Lisa Gornick, as a writer and a psychoanalyst, beautifully reveals the natures of a host of characters: rich and poor, drunken and abstemious, impulsive and cautious, artistic and crass, and those who are noble though not of nobility and those of (mostly American) nobility who are far from noble. She gives us a four-generational tale that begins and ends with hope ... A great novel, which this surely is, transports us through time, place and into the souls of its characters ... You will be deeply moved. You may cry at the end of this novel. Gornick has given her readers a tale suffused with pathos and moral imperative, which tugs kindly and powerfully at our hearts.
...[a] wonderfully complex, many-stranded novel ... Gornick weaves it all into the fictional fabric with exceptional cunning ... A nimble exercise in interlaced stories and psychological insight, The Peacock Feast is marvelously rich in character, event and locale ... Along the way, the several story lines address the balance of chance and fate, opportunity taken and opportunity denied, the cost of buried memory and the centrality of loss. The result is a thoroughly rewarding novel and, though not terribly long, a truly mighty one.

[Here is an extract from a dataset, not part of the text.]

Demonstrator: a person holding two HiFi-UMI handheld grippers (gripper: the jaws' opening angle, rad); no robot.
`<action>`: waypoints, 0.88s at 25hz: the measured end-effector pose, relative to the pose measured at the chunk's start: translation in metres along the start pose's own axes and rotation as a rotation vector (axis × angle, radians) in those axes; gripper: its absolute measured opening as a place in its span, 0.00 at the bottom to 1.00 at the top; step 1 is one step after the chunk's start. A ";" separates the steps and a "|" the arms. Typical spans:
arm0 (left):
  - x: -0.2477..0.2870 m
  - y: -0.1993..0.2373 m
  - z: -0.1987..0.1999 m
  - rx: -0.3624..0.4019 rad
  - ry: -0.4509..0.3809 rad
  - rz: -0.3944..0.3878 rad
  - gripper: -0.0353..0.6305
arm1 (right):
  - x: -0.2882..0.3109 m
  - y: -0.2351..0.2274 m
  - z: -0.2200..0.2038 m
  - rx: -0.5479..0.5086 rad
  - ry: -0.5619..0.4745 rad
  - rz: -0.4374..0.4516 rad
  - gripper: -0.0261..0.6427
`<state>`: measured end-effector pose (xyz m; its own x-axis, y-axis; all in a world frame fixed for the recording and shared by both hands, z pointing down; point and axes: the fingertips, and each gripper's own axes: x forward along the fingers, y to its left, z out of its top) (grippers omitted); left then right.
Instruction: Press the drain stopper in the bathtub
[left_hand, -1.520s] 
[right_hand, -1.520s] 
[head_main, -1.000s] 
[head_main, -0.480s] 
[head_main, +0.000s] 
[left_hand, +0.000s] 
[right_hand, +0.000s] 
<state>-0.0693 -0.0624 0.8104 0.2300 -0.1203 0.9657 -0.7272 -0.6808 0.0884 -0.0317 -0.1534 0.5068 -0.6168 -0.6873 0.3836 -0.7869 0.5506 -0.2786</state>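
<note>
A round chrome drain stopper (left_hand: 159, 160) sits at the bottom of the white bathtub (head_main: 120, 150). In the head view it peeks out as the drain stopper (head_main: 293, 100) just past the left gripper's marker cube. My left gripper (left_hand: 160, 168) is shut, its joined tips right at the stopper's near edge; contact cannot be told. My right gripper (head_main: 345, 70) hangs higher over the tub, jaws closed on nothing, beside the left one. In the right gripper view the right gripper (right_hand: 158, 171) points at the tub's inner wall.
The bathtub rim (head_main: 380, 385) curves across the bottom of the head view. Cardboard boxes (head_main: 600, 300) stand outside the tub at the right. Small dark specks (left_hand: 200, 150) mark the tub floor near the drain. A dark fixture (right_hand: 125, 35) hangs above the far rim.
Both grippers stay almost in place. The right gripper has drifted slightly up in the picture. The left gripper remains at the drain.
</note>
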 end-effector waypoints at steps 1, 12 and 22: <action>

It’s not altogether clear what to make of this kind of revisionism. What are the ethics of leveling shocking fictionalized allegations against real historical figures? Is the accusation something Ms. Gornick unearthed in her research (she lists her sources at the end of the book) or is it pure invention? The fact that the reader cannot tell seems like a violation of the historical novelist’s contract with the past. The novel is on firmer ground when it relates the lives of women who have tended to go overlooked by biographers ... The Peacock Feast dwells on suffering and trauma but it’s at its best in the key of celebration.
Sprawling and nostalgic in both prose and construction, The Peacock Feast serves up characters who suffer dire consequences from poor decisions as well as happenstance ... The Peacock Feast doesn’t have the contemporary, fast-paced sense of so many historical novels today, instead embracing an old-fashioned feel. It’s more 'tea in the drawing room' than #wineandbooks on Instagram, with ambling sentences meant to be read and not binged, and a sense of literary leisure at times evocative of the Gilded Age that anchors it.
Spanning a century, two coasts, and two continents, this well-researched historical novel is moving and profound, laying bare the corrosive nature of secrets and regrets and the sadness of not living one's life to the fullest.
Synthesizing[,] sensitive and soapy ... The deftness of Gornick’s talent is visible in the hints and glimpses of the past that puncture the rather more rote accounts of the passing generations. The family secret, when finally revealed, is less a surprise than a confirmation of what has been suggested and tidily connects the foundational dots ...Finely observed and ultimately redemptive, but the gloom and reticence are overwhelming in this old-fashioned, rather too visibly predetermined family drama.